EE.UU. sospechó que Chávez ayudó a desestabilizar a Lució Gutiérrez

Así lo revela un cable de Wikileaksrevelado por el diario El Universo.

La embajada de Estados Unidos sospechó en 2005 que el presidente venezolano, Hugo Chávez, ayudó a desestabilizar al Gobierno del ecuatoriano Lucio Gutiérrez, derrocado en abril de ese año, según un cable filtrado por WikiLeaks.

Según ese cable, la embajada de EE.UU. en Quito trató de convencer a Gutiérrez para que no visitara Caracas ni estableciera lazos con Chávez o que, si al final iba a esa capital, persuadirle para que se reuniera con grupos de oposición y de la sociedad civil venezolana.

Asimismo, sostiene de una presunta financiación del Gobierno de Venezuela para formar a ecuatorianos como guerrilleros en Venezuela y advirtió de la creación en Ecuador de grupos parecidos a los Círculos Bolivarianos de Chávez, aupados por entonces colaboradores de Gutiérrez.

Según el cable publicado por El Universo, la embajada "alertó a Washington de una serie de actividades impulsadas por Venezuela con el fin de desestabilizar al Gobierno de Lucio Gutiérrez; entre ellas se incluía el entrenamiento de guerrilleros ecuatorianos en ese país".

Además, en el cable calificado como "Secreto", del 5 de abril del 2005, se señala que "la influencia" de Chávez en Ecuador "es leve pero creciente".

Asimismo, la información describe una antipatía entre Gutiérrez y Chávez, por la "manipulación maquiavélica de las relaciones personales por parte de este último", razón por la cual el ecuatoriano "prefería mantenerse alejado de su influencia, consciente de que eso alarmaría a Washington".

Apunta como supuestos aliados de Chávez en Ecuador al "movimiento indígena y la izquierda tradicional, no tanto por una afinidad personal con 'el déspota bolivariano', sino por su discurso antiimperialista y antigringo".

Fuentes de la sede diplomática informaron de "un mosaico peligroso", supuestamente formado por Venezuela, la guerrilla colombiana de las FARC, cubanos, terroristas locales y grupos políticos de extrema izquierda.

"Aunque no son un conjunto coherente, la campaña de subversión naciente merece nuestra atención", reseña el cable difundido por el rotativo ecuatoriano, que desde hace dos semanas ha publicado otros mensajes filtrados por WikiLeaks, a los que ha tenido acceso.
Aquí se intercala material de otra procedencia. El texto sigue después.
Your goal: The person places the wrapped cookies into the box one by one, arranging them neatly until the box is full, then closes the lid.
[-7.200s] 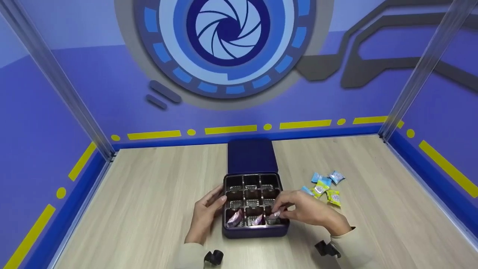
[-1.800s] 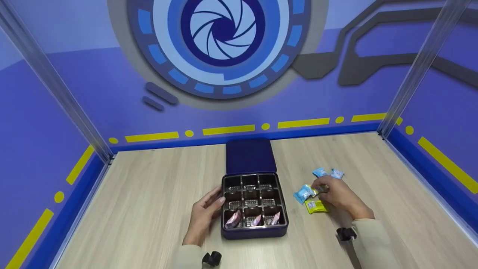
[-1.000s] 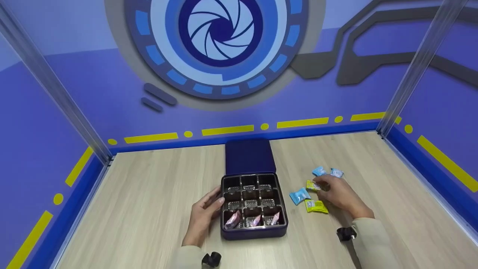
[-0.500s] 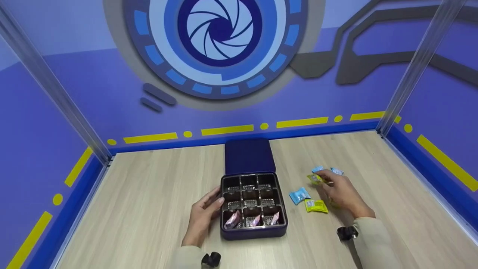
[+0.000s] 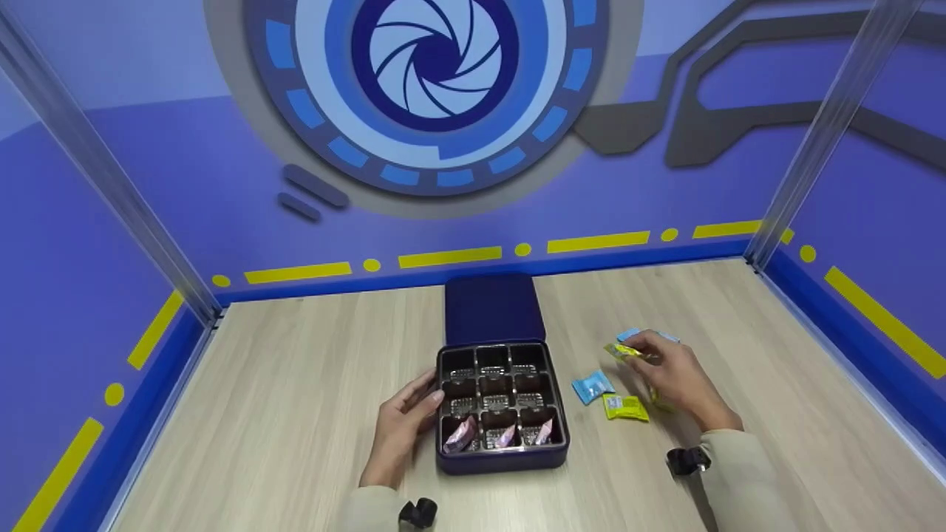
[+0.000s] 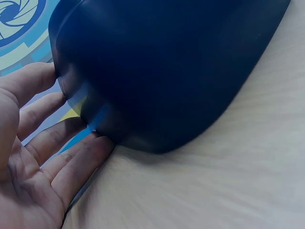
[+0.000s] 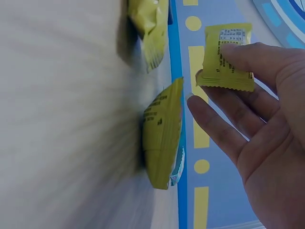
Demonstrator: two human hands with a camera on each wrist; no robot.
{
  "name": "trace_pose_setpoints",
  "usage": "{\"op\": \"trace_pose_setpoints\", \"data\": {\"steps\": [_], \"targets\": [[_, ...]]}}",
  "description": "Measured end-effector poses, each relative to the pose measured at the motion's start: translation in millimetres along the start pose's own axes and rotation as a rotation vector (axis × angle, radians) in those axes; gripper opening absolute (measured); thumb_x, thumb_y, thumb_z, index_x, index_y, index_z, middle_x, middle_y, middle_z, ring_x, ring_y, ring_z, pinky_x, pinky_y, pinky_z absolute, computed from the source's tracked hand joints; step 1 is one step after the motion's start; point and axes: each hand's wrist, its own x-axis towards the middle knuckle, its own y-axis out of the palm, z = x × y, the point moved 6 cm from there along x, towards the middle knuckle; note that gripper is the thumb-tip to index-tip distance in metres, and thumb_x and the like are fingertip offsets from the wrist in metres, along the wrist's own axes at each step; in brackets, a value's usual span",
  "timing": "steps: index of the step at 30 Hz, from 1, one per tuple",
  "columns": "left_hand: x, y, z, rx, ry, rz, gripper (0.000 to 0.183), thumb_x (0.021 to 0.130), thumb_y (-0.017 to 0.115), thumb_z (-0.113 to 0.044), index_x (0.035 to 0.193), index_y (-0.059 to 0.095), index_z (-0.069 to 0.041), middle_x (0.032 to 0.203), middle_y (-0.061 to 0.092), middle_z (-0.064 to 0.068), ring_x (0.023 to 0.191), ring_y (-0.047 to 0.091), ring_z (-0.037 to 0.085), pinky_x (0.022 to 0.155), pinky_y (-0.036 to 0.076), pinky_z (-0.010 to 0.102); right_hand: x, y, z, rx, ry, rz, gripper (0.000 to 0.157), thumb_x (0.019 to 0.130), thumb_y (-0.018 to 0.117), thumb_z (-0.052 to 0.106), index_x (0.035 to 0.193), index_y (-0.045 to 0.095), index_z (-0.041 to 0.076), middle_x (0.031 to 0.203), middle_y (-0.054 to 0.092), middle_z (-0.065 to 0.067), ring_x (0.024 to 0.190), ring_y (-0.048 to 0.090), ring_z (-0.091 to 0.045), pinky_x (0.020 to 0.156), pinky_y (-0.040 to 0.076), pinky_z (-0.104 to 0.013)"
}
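In the head view, my right hand (image 5: 680,377) pinches a yellow wrapped candy (image 5: 621,350) between thumb and fingers, above the table. The right wrist view shows this yellow candy (image 7: 226,64) with printing facing the thumb. My left hand (image 5: 403,428) rests against the left side of a dark blue box (image 5: 502,463), its extended fingers touching the wall in the left wrist view. The box's lid lies back, and a black tray inside has rows of compartments. Pink wrapped candies (image 5: 461,434) stand in the three front compartments; the compartments behind them hold no candy.
Right of the box lie a blue candy (image 5: 593,387) and a yellow candy (image 5: 626,408). Another yellow one is mostly hidden under my right hand. Farther back, a blue candy (image 5: 628,335) is partly covered. The open lid (image 5: 494,309) reaches toward the back wall.
The third pink candy, earlier in my right hand, now sits in the front right compartment. My right hand has since moved to the candies and lifted a yellow one. The left hand stays put.
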Motion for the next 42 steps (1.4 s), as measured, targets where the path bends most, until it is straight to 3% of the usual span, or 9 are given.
{"op": "trace_pose_setpoints", "data": {"steps": [10, 24, 28, 35, 42], "targets": [[-1.4, -2.6, -1.7, 0.008, 0.007, -0.004, 0.057, 0.099, 0.078, -0.015, 0.149, 0.058, 0.001, 0.151, 0.058, 0.021, 0.124, 0.066, 0.026, 0.100, 0.058, 0.036, 1, 3.5, 6, 0.016, 0.016, 0.022, 0.022, 0.100, 0.073, 0.001, 0.119, 0.075, 0.013, 0.118, 0.072, -0.005, 0.105, 0.070, -0.026, 0.089, 0.061, -0.034], [-0.2, -0.1, -2.0, 0.011, 0.019, -0.004, 0.057, 0.099, 0.077, -0.014, 0.149, 0.057, 0.003, 0.150, 0.058, 0.023, 0.124, 0.066, 0.026, 0.100, 0.058, 0.035, 0, 10.6, 20, 0.053, 0.036, 0.025, 0.024, 0.098, 0.073, -0.003, 0.119, 0.074, 0.010, 0.119, 0.071, -0.008, 0.110, 0.069, -0.029, 0.096, 0.061, -0.041], [-0.3, 2.0, -1.6, 0.006, 0.015, -0.005, 0.056, 0.099, 0.077, -0.013, 0.149, 0.057, 0.003, 0.149, 0.059, 0.022, 0.121, 0.067, 0.024, 0.098, 0.059, 0.035, 0, 10.6, 30, 0.094, 0.035, 0.017, 0.023, 0.099, 0.075, 0.001, 0.120, 0.074, 0.010, 0.120, 0.072, -0.008, 0.110, 0.070, -0.029, 0.096, 0.061, -0.037], [-0.4, 3.9, -1.1, -0.031, 0.023, 0.009, 0.055, 0.100, 0.076, -0.011, 0.149, 0.057, 0.005, 0.149, 0.058, 0.024, 0.126, 0.065, 0.027, 0.101, 0.058, 0.036, -2, 10.5, 54, 0.190, -0.015, 0.026, 0.022, 0.098, 0.075, 0.001, 0.119, 0.074, 0.009, 0.119, 0.073, -0.008, 0.107, 0.071, -0.028, 0.088, 0.058, -0.020], [-0.7, 1.5, -0.6, -0.044, 0.025, 0.012, 0.055, 0.099, 0.077, -0.012, 0.148, 0.057, 0.005, 0.149, 0.059, 0.024, 0.126, 0.065, 0.028, 0.102, 0.058, 0.038, -3, 18.6, 65, 0.183, -0.070, 0.043, 0.023, 0.095, 0.077, -0.003, 0.115, 0.074, 0.009, 0.113, 0.074, -0.006, 0.101, 0.073, -0.026, 0.086, 0.060, -0.024]]}}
Uno de ellos, aparecido en el diario español El País, en el que se advertía de una generalizada corrupción en la Policía ecuatoriana supuestamente solapada por el actual presidente Rafael Correa, generó un "impasse" diplomático entre los dos países.
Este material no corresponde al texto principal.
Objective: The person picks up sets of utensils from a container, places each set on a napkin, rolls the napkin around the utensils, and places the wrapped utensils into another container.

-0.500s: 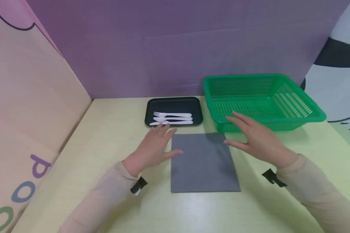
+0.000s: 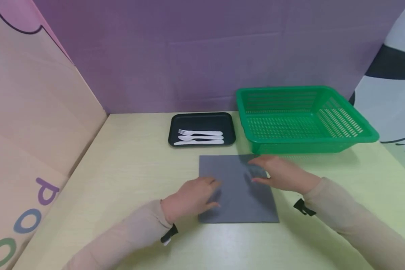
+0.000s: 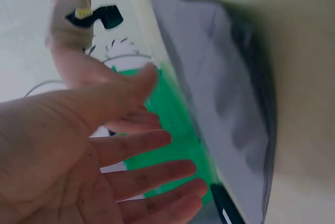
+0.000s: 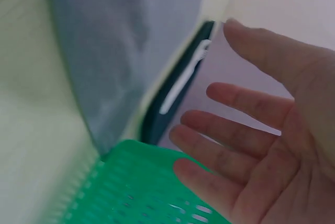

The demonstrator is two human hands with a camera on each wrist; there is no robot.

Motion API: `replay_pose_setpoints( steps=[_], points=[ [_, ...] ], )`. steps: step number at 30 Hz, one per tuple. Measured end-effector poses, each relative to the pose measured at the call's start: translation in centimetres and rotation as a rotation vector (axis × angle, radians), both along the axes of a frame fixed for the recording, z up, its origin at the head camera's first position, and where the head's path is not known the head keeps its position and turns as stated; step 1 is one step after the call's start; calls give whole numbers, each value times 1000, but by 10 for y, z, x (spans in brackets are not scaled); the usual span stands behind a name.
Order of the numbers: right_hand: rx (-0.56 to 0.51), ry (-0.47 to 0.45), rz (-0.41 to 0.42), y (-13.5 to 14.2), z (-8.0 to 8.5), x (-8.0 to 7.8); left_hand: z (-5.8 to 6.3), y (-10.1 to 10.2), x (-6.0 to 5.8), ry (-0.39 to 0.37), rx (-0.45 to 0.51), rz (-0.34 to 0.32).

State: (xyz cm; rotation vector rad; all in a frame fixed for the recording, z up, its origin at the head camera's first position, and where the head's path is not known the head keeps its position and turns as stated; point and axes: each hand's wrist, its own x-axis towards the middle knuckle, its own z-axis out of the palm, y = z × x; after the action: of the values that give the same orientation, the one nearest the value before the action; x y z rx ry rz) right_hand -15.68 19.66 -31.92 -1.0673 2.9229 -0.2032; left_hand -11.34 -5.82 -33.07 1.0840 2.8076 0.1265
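Note:
A flat grey rectangular sheet (image 2: 236, 202) lies on the table. Over its left side is my left hand (image 2: 192, 195), fingers extended and nothing held. My right hand (image 2: 283, 173) hovers by the sheet's upper right edge, below the basket's front, also holding nothing. Both wrist views show spread, relaxed fingers: the left hand's palm (image 3: 57, 166) and the right hand's palm (image 4: 293, 177) are bare. Behind the sheet stands a black tray (image 2: 202, 120) bearing a white fork (image 2: 202, 132), a white spoon (image 2: 202, 137) and a white knife (image 2: 202, 142), laid side by side.
A green perforated basket (image 2: 310, 140) stands at the back right, close to the tray and the sheet's far corner. A purple backdrop (image 2: 189, 56) rises behind the table (image 2: 135, 157). Printed panels (image 2: 37, 112) flank both sides.
My left hand has come back toward me and right, from near the tray to over the sheet. The right hand has moved down and left, away from the basket's front. Tray and basket stay put.

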Motion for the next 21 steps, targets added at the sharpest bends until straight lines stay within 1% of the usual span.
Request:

Ecuador declaró "persona non grata" y conminó a salir del país a la exembajadora Heather Hodges, medida replicada por Washington, que expulsó al exembajador ecuatoriano Luis Gallegos.

El último cable de la saga difundida por El Universo señala: "Lo peor, dicen, es que la embajada cree que dinero del Gobierno venezolano financió el entrenamiento de guerrilleros ecuatorianos en Venezuela".

Los diplomáticos estadounidenses, según ese mensaje, "citan los esfuerzos de Napoleón Villa, cuñado de Gutiérrez, para establecer grupos parecidos de los Círculos Bolivarianos que funcionaban en Venezuela y mencionan al exministro Patricio Acosta, un asiduo visitante de Caracas, quien públicamente reconoció sus reuniones con las FARC antes de la campaña presidencial del 2002".

"No obstante -añade la información-, estadounidenses decían que, 'felizmente, ya no eran hombres fuertes'" Villa y Acosta en el Gobierno de Gutiérrez, que comenzó el 15 de abril de 2003 y terminó en medio de crecientes protestas populares el 20 de abril de 2005.

El cable destaca que "los altos mandos militares de Ecuador no veían con agrado la politización de sus homólogos venezolanos, pues consideraban que había el riesgo de desestabilizar a la región".

Finalmente, la información de El Universo dice que "el canibalismo político y la inestabilidad general juegan a favor de Chávez", según el cable de 2005.

"La principal preocupación de la embajada, reseñada en dos cables de fines de marzo (29441 y 29636) era convencer a Gutiérrez de no visitar Caracas ni de estrechar lazos con Chávez. O por último, si lo hacía, persuadirle para que también se reuniera con los grupos de oposición y la sociedad civil venezolana", señala.